----- STUDY MATERIAL -----
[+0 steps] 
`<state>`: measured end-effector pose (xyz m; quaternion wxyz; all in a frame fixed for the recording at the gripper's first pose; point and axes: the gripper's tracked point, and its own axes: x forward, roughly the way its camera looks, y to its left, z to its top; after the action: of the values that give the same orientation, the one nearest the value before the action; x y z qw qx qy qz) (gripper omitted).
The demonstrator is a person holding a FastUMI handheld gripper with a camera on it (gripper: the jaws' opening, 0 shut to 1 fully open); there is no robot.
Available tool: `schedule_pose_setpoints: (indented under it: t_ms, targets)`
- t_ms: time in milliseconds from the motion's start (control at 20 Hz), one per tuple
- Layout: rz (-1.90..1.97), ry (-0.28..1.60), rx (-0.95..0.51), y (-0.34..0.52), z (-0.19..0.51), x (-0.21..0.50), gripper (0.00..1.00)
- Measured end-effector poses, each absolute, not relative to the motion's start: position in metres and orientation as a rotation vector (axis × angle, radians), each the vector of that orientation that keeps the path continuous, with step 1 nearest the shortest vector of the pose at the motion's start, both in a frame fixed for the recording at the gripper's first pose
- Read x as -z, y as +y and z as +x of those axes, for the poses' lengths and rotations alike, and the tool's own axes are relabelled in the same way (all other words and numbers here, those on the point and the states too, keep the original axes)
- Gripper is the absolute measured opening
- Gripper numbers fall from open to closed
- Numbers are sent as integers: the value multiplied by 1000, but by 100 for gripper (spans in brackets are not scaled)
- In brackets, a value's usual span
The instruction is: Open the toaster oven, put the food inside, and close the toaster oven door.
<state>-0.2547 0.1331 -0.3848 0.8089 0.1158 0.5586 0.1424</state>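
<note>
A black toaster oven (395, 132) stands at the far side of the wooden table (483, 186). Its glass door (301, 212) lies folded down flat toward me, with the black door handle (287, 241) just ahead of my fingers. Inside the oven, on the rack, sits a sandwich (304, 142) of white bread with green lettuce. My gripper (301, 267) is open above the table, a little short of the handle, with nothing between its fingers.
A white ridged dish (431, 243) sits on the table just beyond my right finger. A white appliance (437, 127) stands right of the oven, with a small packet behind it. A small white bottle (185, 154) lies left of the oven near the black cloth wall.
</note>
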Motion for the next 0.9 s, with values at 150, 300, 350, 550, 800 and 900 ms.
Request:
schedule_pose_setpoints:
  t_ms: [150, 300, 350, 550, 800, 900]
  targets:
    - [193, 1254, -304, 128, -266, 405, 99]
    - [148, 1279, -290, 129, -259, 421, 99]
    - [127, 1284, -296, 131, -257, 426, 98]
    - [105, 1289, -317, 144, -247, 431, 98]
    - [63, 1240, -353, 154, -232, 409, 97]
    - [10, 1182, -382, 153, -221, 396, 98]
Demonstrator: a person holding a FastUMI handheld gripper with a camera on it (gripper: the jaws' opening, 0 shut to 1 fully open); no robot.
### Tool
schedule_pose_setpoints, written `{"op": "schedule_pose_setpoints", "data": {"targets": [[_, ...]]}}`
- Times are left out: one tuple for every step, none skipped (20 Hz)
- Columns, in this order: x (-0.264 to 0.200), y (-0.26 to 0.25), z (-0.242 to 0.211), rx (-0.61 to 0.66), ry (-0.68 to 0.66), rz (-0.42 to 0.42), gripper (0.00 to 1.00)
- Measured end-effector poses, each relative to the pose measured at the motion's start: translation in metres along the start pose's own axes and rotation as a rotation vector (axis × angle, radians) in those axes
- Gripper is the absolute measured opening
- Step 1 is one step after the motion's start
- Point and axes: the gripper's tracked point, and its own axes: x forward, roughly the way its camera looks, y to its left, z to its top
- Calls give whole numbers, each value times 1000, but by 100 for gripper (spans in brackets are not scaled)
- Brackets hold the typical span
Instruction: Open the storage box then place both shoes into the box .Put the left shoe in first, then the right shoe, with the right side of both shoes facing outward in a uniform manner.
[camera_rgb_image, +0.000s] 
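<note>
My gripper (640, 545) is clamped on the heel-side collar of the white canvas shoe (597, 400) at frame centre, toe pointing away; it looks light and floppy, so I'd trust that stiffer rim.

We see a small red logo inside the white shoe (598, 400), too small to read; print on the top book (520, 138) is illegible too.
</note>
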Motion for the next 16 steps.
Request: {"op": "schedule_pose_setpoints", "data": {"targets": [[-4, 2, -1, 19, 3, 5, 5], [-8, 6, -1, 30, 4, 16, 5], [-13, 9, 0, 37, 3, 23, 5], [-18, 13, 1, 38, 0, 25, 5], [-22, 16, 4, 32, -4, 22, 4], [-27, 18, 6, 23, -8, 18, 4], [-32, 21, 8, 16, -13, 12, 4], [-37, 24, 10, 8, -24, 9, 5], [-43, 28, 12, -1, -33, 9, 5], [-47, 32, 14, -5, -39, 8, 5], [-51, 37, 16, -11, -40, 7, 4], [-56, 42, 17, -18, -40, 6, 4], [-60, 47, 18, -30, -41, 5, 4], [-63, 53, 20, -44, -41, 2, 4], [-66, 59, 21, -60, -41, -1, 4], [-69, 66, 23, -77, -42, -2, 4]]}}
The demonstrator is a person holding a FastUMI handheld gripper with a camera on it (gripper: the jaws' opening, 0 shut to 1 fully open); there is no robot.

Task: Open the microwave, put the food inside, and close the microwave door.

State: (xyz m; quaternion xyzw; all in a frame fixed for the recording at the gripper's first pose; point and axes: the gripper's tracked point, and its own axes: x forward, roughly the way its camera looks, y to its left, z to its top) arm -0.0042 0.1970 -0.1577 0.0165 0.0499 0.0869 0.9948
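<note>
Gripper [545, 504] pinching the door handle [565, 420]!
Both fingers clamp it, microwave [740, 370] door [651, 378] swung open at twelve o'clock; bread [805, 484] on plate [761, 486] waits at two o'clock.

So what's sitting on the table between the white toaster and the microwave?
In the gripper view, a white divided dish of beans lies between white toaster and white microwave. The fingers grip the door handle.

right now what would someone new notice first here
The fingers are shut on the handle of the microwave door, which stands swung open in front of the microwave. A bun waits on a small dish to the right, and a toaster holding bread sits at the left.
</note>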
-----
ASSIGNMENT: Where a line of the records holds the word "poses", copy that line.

OUTPUT BELOW:
- Measured end-effector poses, each absolute, not relative to the motion's start: position in metres and orientation as a rotation vector (axis × angle, radians), each the vector of that orientation that keeps the path continuous, with step 1 nearest the shortest vector of the pose at the motion's start, both in a frame fixed for the recording at the gripper's first pose
- Read x as -z, y as +y and z as +x of those axes, for the poses' lengths and rotations alike, and the tool's own axes are relabelled in the same way (all other words and numbers here, those on the point and the states too, keep the original axes)
- Measured end-effector poses, each relative to the pose measured at the motion's start: translation in metres along the start pose's own axes and rotation as a rotation vector (axis × angle, radians) in those axes

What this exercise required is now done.